(Records from a data source)

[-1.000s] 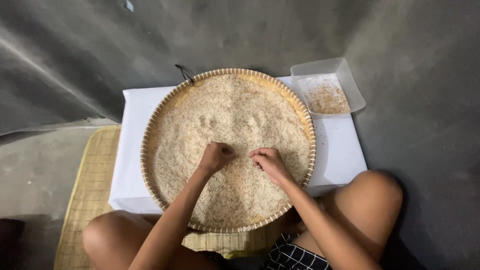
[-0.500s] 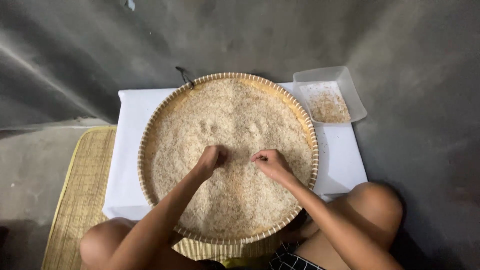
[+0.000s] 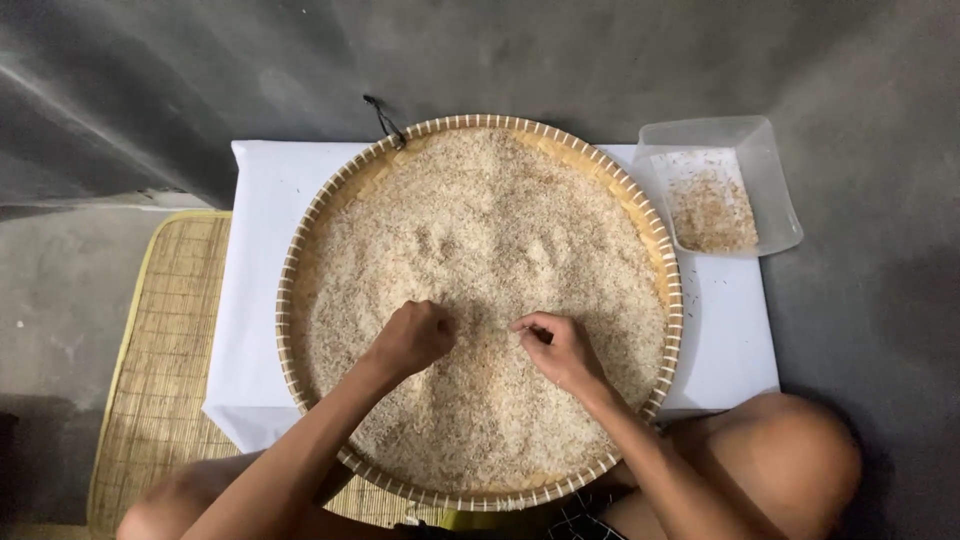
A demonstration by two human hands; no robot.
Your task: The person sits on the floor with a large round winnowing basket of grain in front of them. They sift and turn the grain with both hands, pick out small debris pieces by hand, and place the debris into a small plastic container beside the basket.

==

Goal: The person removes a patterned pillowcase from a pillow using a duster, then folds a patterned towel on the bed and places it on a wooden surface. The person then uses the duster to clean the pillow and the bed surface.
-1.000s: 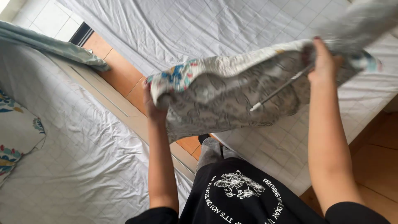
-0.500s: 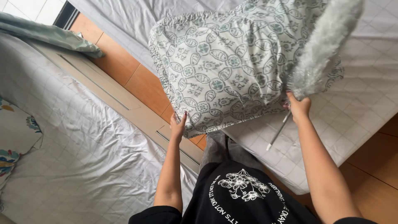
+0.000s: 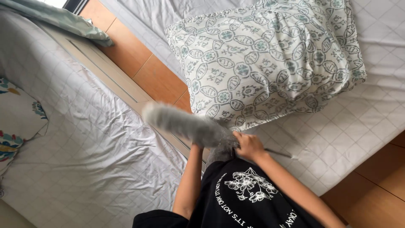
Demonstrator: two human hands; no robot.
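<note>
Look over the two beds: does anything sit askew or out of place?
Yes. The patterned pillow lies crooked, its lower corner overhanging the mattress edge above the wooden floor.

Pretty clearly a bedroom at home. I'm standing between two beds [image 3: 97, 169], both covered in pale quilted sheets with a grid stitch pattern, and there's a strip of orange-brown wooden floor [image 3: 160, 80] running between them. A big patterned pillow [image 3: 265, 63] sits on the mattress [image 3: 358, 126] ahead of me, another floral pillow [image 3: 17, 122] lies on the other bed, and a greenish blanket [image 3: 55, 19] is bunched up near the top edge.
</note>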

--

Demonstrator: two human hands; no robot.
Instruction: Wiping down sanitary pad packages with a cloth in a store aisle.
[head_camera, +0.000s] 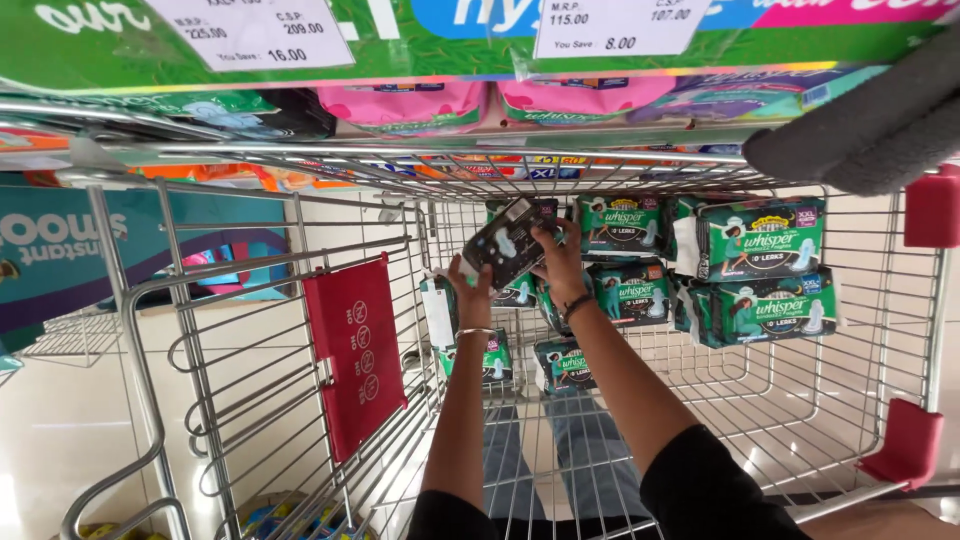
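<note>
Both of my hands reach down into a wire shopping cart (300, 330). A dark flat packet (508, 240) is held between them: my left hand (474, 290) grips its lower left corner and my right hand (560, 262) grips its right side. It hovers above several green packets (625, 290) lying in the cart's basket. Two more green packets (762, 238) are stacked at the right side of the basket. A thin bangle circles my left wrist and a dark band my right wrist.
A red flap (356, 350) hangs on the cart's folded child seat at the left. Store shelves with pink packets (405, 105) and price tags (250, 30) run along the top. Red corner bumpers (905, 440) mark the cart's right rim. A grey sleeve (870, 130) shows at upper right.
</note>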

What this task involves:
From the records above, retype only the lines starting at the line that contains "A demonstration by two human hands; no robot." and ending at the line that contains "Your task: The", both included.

Problem solution:
A demonstration by two human hands; no robot.
Your task: The person sits on the floor with a large round winnowing basket of grain in front of them. They sift and turn the grain with both hands, pick out small debris pieces by hand, and place the debris into a small plastic container beside the basket.

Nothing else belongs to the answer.